---- INFORMATION SUPPLIED
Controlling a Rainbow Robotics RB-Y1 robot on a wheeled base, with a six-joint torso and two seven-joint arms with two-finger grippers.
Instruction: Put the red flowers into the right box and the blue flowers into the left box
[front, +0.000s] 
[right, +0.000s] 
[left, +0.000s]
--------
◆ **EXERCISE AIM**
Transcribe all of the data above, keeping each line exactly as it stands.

◆ **FINAL ANSWER**
Controlling a Rainbow Robotics RB-Y1 robot on a wheeled base, with a six-joint torso and two seven-joint arms with two-finger grippers.
Instruction: Put the red flowers into the right box and the blue flowers into the left box
[front, +0.000s] 
[right, +0.000s] 
[left, +0.000s]

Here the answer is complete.